I have finished reading "The ADHD Effects on Marriage". What a surprise!!! My spouse decided to read it too!!! Funny he decided we should jump to step six. I am thinking we need to go thru all six steps. He was gracious enough to tell me i might need to get someone to help with my depression. While he decided to let work interfere with him getting in contact with his doctor to get his prescription for his ADHD. So he has been off of his ADHD medication for a number of weeks. He does not want to find out why i am depressed. I had hoped that him reading the book would be an eye opening experience.
Step 6 First
Submitted by MelissaOrlov on
Print this out for him:
From Melissa Orlov
I'm so delighted that you decided to read the book - that's a great first step. While everyone wants to start with the fun part - the romance and passion - because that is what marriage is all about (!!!) you won't be able to be effective in Step 6 until you go through the other steps. So, for example, an ADHD spouse needs to put staying on top of medications and going even further towards optimizing your treatment as a top priority. This is important both because it helps you perform better within the marriage (able to attend better, etc) but also because it sends a message to your partner that you aren't just preaching, but also doing. So, for example, if you were on top of your meds, it would have been much harder for your partner to think sarcastically "isn't it great that he thinks I should do something about my possible depression when he can't even manage to stay on top of his already diagnosed ADHD?" Your advice about seeing if she's depressed is right on target...BUT she can't hear that when your own behavior is inconsistent. She doesn't hear "it's in your best interests to get a diagnosis." She hears "He doesn't even care to listen to what my concerns are enough to treat himself - why should I bother?" So, consider going back to the step on treatment and doing a full assessment. What are you doing in all three treatment legs? How can you "max out" or optimize your approach to making sure you are there for her? If you don't have multiple approaches in every leg, there's more upside for you to come (yay!)

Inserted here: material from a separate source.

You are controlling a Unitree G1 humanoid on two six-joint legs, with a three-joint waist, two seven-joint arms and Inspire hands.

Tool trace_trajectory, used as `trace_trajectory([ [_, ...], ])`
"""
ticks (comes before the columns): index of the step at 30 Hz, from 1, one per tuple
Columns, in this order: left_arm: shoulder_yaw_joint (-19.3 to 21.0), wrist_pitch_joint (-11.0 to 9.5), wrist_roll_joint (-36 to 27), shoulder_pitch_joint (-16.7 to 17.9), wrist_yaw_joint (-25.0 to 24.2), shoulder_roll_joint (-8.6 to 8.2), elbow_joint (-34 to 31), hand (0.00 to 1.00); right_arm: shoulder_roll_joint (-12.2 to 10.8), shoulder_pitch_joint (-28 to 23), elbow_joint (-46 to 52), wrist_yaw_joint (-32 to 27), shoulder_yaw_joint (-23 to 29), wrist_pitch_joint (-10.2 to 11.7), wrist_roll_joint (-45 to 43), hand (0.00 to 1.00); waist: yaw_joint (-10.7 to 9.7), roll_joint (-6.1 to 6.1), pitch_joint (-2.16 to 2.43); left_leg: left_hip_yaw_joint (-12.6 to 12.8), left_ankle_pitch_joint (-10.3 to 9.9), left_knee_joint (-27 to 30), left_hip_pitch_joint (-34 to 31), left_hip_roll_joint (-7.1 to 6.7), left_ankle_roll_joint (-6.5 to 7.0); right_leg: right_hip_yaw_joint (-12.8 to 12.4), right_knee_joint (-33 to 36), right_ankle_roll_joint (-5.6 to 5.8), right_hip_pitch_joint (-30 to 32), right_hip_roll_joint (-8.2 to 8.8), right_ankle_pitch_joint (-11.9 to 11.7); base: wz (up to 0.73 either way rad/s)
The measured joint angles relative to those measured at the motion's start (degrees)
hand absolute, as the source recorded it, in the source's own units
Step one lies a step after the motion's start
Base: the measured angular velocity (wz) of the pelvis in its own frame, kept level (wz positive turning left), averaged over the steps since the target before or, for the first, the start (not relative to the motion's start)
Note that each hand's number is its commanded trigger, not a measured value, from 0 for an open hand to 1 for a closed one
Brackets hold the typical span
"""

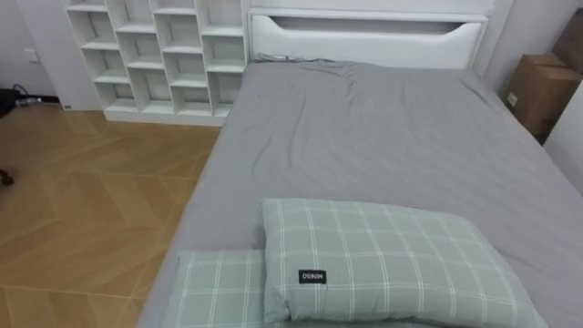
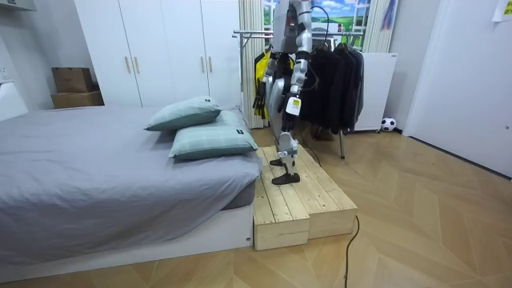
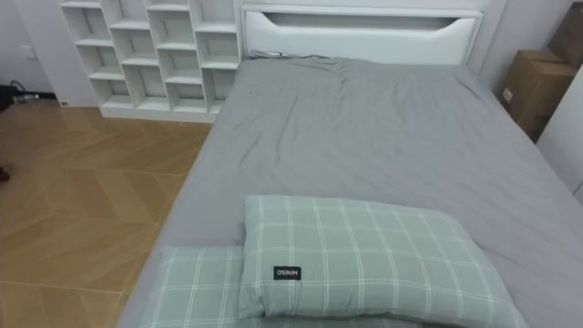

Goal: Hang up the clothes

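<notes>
Checked pillows (image 1: 392,264) nearest; left hand (image 2: 291,108), right hand (image 2: 260,98) hang down

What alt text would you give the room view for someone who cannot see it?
A humanoid robot stands on a low wooden platform at one end of a grey bed, a clothes rack of dark garments just behind it. Two green checked pillows lie stacked at that end.

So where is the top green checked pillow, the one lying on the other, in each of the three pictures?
Left eye view: the top pillow lies low, right of centre.
Right eye view: the top pillow lies low, near the centre.
Room view: the top pillow sits left of centre, above the lower pillow.
Shared landmark: the grey bed under it.
</notes>
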State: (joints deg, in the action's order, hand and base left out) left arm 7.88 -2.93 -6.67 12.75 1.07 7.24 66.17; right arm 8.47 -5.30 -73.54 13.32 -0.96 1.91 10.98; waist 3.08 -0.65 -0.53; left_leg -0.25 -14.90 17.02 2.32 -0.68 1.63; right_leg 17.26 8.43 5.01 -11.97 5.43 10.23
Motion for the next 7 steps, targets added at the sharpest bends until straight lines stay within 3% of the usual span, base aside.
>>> trace_trajectory([
  [7, -0.2, 0.0, 0.1, 0.1, -0.5, -0.01, 0.0, 0.0, 0.0, -0.2, 0.2, 0.0, 0.1, 0.1, 0.5, 0.0, -1.3, 0.43, 0.21, 0.1, 0.0, 0.0, 0.1, 0.0, 0.0, 0.0, 0.1, 0.0, -0.1, 0.0, 0.0, 0.0],
])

Then, of course, you'll also want to start talking with her about her own experiences - she needs to be able to feel heard - this is a HUGE part of not feeling lonely and getting past her depression that is affecting both of you and your relationship. That's in Step 1, as well in the communication chapter...and also the getting past obstacle emotions (hers - and maybe yours) chapter...
Sex and romance fall out of a good relationship...your relationship won't become good enough for the "good stuff" until you do the hard work in Chapters 1-5 first. It's all related. To get to a good, open relationship, you have to attack the patterns (both hers and yours) together.
But you're off to a good start - at least the two of you are starting from a shared knowledge base about how ADHD symptoms can impact relationships with S/R/R, parent/child dynamics and more. And, you have a new set of tools at your disposal...USE THEM...and then romance will follow.
Best of luck to you!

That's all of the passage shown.